Our Hail notebook image already has this set up, but in case you're using a different image: To be able to access GCS paths (gs://...) directly in Hail, you need to install the GCS Connector. To install, run the following command:

curl https://raw.githubusercontent.com/broadinstitute/install-gcs-connector/master/install_gcs_connector.py | python3

Then run the following after installing Hail:

cd $(find_spark_home.py)/jars && curl -O https://storage.googleapis.com/hadoop-lib/gcs/gcs-connector-hadoop2-2.0.1.jar && cd -

Using Visual Studio Code as a notebook IDE

Instead of the default Jupyter notebook IDE in the browser, you can also use Visual Studio Code on your local machine and connect to the notebook kernel running remotely.

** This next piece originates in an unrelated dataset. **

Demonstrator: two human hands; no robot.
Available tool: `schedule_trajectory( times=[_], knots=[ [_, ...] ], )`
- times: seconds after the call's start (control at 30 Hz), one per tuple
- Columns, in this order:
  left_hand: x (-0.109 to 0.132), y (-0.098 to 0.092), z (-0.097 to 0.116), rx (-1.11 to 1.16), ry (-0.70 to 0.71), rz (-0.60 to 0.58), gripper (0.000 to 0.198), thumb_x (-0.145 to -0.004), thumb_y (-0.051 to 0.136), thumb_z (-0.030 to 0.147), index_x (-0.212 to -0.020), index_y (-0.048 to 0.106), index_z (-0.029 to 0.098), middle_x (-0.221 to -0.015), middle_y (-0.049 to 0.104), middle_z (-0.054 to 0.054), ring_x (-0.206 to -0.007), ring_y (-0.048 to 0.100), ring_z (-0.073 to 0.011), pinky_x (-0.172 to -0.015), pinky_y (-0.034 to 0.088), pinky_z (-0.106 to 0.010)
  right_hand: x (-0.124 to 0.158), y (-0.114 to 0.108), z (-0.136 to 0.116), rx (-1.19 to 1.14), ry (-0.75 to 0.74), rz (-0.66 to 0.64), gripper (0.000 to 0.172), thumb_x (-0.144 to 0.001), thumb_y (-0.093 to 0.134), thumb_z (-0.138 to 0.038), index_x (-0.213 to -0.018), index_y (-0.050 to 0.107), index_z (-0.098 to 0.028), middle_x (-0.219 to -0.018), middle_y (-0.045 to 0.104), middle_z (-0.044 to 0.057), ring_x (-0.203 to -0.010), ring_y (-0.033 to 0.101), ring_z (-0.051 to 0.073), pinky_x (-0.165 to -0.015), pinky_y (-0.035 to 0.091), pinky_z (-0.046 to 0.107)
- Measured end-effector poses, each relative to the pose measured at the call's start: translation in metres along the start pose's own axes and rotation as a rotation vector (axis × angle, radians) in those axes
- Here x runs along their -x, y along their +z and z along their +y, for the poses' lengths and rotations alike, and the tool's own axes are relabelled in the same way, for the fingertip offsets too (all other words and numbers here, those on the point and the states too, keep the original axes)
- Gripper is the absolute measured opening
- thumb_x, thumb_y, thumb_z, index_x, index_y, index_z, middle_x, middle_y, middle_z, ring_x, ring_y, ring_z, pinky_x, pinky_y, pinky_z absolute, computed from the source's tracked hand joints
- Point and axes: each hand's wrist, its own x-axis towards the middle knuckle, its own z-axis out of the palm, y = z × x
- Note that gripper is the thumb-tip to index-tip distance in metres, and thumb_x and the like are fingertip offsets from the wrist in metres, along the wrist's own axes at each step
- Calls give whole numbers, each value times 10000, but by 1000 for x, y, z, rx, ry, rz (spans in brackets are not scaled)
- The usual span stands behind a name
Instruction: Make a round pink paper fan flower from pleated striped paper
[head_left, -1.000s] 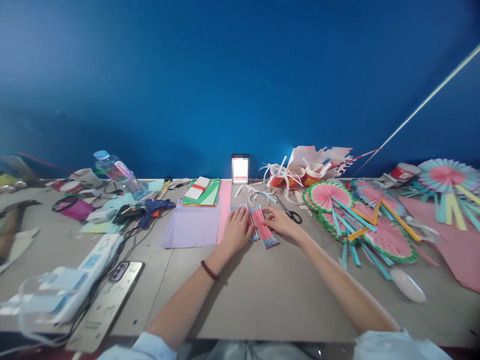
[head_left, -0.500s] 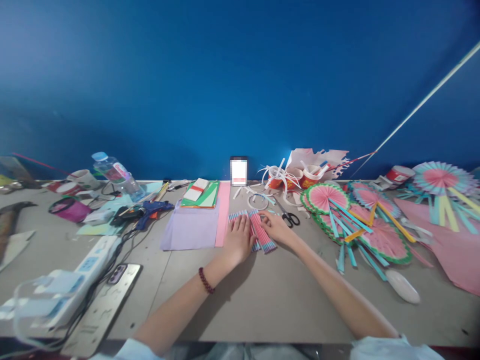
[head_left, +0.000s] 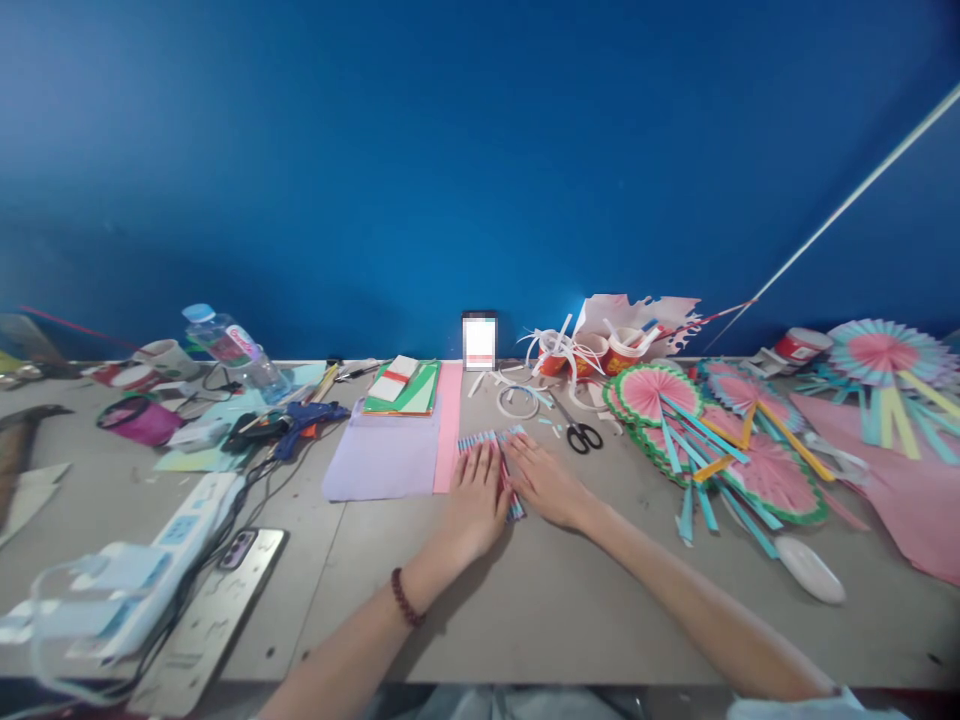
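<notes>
hands (head_left: 474,497) have drawn closer over pleated paper (head_left: 516,510) (grey table (head_left: 570,610), blue wall (head_left: 480,180)).

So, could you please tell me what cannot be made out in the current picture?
Folded paper: head view; its middle is covered by the left hand and right hand.
Standing screen: head view; its display is blurred into blocks.
Hammer: head view; its handle is cut off by the left edge.
Phone: head view; its front is hidden, since its back faces up.
</notes>
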Motion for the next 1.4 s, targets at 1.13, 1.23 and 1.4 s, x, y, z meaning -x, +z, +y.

VS Code notebook screenshot

There are a few steps to go through the first time you want to connect to a newly started notebook running on Google Cloud, but it's quick to reconnect afterwards.

The following instructions are a summary of this guide:

  1. Create a new notebook as explained above.

  2. Install the Google Cloud Code extension.

  3. In the status bar at the bottom, switch to the notebooks-314505 project.

  4. Select the Cloud Code extension, navigate to Compute Engine, and connect to your notebook VM using SSH.

  5. On the remote machine, enter whoami and note the result, which should look like jane_doe_population.

  6. Run sudo usermod -aG docker $USER on the remote machine.

  7. Disconnect (exit) and back on your local machine, run:

    gcloud --project=notebooks-314505 compute config-ssh
  8. This should have populated your ~/.ssh/config file. Open this file and find the Host associated with your notebook (based on its name). In that section, add the line User=jane_doe_population, copying the correct value from the previous step above.

  9. Back in VS Code, run the Remote-SSH: Connect to Host... command and select your notebook VM. This should open a new window.

  10. In the new window, run the Dev Containers: Attach to Running Container... command. Select the /payload-container entry. This will open up yet another window!

  11. In the new window, attached to the container, install the Python and Jupyter extensions in the container.

  12. Run the Create: New Jupyter Notebook command.

  13. In the upper right, select the python310 kernel.